On Saturday, 25 April 2015 at 02:04:02 UTC, Steven Schveighoffer wrote:
On 4/24/15 9:02 PM, Walter Bright wrote:
On 4/24/2015 4:56 PM, Steven Schveighoffer wrote:
This is pretty easy. We just have to create a string type that is
backed by, but
isn't simply an alias to, an array of char.

Just shoot me now!


Yeah, that's the reaction I figured I'd get ;) But it doesn't hurt to keep trying since we keep coming back to this over, and over, and over, and over...

Honestly, even if that were the ideal way to go (and I don't think that it is), I'd expect that to be even more disruptive than trying to rearrange the modules so that front and friends don't autodecode for strings.
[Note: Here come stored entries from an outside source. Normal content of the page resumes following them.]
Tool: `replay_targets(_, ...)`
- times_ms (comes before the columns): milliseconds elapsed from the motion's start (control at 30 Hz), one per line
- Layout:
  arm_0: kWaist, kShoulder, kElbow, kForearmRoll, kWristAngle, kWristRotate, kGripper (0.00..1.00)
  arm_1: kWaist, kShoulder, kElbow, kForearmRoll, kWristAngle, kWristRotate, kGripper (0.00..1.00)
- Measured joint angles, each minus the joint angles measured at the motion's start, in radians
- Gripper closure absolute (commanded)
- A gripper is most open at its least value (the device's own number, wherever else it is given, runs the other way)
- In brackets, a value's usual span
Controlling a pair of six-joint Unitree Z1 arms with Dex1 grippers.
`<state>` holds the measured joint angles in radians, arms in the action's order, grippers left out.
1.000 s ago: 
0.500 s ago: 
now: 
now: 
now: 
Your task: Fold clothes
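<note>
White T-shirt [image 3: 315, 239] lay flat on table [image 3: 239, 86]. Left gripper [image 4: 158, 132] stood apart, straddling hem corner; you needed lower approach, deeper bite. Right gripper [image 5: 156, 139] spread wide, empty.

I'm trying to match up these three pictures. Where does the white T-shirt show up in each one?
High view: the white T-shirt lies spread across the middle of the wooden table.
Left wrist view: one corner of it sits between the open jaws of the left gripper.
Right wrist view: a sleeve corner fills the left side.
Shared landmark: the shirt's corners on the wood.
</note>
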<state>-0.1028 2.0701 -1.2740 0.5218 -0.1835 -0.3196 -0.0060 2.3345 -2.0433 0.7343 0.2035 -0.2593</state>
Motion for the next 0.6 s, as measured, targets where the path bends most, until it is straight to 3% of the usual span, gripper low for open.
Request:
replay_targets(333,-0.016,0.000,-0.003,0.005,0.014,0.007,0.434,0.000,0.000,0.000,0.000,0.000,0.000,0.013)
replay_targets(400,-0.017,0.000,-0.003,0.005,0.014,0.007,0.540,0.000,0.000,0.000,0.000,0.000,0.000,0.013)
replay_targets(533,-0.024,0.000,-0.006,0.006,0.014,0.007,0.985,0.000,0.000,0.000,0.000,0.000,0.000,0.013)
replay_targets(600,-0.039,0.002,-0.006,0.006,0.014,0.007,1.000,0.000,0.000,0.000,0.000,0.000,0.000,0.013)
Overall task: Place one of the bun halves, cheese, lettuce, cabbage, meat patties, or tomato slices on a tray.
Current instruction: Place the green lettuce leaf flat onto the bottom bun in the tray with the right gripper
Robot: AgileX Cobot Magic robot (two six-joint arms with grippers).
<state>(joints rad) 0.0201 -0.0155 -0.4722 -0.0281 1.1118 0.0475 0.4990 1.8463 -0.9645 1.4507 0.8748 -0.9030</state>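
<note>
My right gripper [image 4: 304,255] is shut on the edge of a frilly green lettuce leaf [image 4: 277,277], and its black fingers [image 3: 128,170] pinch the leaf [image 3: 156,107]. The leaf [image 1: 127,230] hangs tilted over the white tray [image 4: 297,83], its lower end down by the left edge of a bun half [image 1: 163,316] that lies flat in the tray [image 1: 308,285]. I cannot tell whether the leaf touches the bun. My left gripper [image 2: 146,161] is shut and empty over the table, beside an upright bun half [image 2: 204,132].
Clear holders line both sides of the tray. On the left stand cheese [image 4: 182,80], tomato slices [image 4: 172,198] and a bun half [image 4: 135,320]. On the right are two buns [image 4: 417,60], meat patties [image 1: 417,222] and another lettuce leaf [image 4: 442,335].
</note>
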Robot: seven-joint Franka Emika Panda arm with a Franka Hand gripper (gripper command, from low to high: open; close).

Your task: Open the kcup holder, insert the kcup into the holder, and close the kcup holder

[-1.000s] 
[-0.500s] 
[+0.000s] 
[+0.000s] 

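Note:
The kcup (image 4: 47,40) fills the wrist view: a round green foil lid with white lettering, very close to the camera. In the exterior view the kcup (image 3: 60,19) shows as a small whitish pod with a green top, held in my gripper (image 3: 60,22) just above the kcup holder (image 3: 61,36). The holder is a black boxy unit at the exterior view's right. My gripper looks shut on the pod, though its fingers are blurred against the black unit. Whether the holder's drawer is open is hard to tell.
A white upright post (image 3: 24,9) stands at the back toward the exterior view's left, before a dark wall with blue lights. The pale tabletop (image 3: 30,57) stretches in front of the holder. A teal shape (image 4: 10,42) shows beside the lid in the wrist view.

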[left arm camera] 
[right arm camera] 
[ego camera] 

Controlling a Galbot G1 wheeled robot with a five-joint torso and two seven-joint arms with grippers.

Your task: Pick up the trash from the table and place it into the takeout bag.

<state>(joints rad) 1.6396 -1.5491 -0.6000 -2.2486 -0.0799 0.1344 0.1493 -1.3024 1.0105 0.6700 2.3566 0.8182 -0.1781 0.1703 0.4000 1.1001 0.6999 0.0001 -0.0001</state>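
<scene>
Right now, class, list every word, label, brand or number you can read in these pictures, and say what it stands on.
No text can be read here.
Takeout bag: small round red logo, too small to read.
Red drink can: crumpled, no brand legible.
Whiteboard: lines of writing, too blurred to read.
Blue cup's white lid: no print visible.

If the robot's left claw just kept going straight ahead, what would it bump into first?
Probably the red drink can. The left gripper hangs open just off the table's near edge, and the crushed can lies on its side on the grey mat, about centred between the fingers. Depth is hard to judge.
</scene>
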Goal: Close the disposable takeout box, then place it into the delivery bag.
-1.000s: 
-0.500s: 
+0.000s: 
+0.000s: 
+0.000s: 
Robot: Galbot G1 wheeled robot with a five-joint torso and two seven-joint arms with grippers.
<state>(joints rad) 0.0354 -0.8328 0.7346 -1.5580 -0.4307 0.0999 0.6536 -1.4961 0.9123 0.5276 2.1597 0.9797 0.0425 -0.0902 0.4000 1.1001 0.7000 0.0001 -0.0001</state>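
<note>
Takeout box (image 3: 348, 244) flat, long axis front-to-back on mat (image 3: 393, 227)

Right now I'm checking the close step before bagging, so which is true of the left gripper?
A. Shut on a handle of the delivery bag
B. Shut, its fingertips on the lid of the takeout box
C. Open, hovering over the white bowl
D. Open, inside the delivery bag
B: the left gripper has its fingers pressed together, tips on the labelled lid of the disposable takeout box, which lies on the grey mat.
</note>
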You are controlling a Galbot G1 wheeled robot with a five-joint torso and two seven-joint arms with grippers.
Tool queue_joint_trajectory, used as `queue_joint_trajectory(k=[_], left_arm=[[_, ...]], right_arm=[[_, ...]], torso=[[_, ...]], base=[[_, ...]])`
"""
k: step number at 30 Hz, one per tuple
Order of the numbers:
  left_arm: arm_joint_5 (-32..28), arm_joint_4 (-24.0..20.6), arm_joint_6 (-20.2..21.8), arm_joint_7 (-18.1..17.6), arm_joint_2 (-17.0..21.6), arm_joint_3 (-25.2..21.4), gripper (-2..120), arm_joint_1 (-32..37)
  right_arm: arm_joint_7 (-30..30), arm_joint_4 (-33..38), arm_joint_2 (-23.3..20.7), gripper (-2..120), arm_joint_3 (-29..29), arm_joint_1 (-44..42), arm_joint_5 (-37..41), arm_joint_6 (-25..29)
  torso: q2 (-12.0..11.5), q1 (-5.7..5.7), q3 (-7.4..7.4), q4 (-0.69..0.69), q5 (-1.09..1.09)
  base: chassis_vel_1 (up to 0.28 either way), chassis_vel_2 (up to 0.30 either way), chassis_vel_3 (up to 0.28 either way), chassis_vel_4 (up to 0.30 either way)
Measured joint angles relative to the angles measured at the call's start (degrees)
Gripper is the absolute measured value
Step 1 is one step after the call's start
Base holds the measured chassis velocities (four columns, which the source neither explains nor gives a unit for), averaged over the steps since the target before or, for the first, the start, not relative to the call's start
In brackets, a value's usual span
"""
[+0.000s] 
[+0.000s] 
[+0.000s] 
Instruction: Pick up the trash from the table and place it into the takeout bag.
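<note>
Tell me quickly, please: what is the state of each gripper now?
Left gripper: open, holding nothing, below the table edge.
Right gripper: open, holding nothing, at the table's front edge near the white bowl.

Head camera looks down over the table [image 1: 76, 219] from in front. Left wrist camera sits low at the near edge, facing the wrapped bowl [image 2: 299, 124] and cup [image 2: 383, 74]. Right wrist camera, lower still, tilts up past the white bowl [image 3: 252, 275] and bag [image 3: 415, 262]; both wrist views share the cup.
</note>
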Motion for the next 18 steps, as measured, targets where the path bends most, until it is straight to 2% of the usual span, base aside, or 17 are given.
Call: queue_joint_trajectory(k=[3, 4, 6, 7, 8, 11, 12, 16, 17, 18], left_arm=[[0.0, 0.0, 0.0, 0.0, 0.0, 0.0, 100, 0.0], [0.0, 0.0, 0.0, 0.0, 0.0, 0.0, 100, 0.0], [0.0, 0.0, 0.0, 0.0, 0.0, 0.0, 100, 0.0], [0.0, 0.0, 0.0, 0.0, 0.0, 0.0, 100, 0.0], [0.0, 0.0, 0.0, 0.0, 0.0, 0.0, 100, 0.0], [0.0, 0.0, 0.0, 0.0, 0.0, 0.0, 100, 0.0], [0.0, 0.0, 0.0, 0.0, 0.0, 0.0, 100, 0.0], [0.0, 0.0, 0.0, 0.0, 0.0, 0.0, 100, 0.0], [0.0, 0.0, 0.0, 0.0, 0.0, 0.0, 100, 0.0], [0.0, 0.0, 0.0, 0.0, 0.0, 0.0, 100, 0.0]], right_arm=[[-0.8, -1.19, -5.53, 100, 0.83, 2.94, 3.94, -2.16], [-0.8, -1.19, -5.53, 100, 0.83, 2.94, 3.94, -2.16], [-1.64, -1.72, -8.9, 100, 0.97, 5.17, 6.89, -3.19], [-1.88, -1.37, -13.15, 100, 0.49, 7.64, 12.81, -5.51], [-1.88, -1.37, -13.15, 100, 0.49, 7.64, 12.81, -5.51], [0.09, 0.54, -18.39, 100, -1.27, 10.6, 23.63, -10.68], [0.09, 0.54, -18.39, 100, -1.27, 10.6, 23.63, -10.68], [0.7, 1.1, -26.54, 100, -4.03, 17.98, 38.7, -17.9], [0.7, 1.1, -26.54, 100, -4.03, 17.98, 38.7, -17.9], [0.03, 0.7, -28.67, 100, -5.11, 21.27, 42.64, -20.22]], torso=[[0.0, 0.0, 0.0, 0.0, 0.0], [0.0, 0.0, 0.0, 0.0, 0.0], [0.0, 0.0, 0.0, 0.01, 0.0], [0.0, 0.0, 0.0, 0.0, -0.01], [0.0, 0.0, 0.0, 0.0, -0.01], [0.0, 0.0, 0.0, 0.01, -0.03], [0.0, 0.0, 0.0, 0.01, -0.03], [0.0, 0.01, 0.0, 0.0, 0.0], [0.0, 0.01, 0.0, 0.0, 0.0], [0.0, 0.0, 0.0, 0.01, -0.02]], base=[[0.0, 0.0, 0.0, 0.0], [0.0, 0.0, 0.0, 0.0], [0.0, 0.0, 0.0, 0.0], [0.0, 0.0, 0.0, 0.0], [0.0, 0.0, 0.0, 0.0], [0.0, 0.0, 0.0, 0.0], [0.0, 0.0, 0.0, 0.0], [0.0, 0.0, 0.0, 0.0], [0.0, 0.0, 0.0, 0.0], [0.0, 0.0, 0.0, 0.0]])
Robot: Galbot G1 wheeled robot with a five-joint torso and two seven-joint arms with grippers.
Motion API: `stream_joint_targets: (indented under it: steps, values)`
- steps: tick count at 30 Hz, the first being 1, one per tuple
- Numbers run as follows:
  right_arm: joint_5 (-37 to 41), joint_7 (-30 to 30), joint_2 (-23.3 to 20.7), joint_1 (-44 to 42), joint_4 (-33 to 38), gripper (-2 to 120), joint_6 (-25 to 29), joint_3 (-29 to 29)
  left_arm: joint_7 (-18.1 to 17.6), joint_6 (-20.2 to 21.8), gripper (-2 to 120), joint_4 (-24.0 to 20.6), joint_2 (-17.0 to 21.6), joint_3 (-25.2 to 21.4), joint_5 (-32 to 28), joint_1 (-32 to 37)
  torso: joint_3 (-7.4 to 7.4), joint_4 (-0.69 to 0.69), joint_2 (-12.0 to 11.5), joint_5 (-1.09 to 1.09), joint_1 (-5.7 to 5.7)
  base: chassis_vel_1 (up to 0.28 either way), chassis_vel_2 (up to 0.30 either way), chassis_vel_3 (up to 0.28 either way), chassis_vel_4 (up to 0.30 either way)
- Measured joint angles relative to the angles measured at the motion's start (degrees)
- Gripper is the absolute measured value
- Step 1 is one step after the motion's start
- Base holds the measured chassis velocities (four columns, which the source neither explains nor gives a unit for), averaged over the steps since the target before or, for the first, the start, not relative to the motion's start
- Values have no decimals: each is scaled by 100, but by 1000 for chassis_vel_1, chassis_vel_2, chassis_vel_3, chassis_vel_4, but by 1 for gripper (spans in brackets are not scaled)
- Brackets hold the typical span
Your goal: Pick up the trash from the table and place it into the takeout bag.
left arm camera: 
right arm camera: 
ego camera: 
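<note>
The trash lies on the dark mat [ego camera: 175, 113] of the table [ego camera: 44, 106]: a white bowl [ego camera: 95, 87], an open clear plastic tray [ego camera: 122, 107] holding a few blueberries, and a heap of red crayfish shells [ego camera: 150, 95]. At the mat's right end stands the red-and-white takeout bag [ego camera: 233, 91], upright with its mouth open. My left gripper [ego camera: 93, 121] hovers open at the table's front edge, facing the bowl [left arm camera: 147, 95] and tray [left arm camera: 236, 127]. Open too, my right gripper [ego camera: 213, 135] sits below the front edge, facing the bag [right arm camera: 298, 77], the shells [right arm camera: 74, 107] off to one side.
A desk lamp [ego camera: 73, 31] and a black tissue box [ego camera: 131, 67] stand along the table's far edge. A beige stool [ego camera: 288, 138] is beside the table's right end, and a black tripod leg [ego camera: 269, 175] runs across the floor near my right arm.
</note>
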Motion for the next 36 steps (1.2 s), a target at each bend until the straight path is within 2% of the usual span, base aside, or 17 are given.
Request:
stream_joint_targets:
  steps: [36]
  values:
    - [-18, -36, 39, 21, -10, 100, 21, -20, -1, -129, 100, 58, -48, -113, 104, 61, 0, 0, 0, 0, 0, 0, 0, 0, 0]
I suppose that a related alternative would be to change it so that strings aren't considered ranges anymore (at least temporarily), and force folks to use stuff like byChar or byDChar (or whatever those functions are) whenever they use strings as ranges. And actually, that _would_ allow us to get rid of the autodecoding without rearranging modules. Later, we could change them to being ranges of their actual element types, or we could just force folks to be explicit forever in an effort to make the Unicode issues clear, if we thought that that were better (though it would probably better to just change front and friends later to work with strings again but not autodecode). And if an algorithm would work with either autodecoding or without it, then maybe it could be special cased to accept strings as ranges, only forcing it in the cases where it the behavior of the algorithm would change based on whether autodecoding were used or not.

Hmmm. I'm not sure what all of the repercussions of such an approach would be, but the more I think about it, the more tempting it seems to me.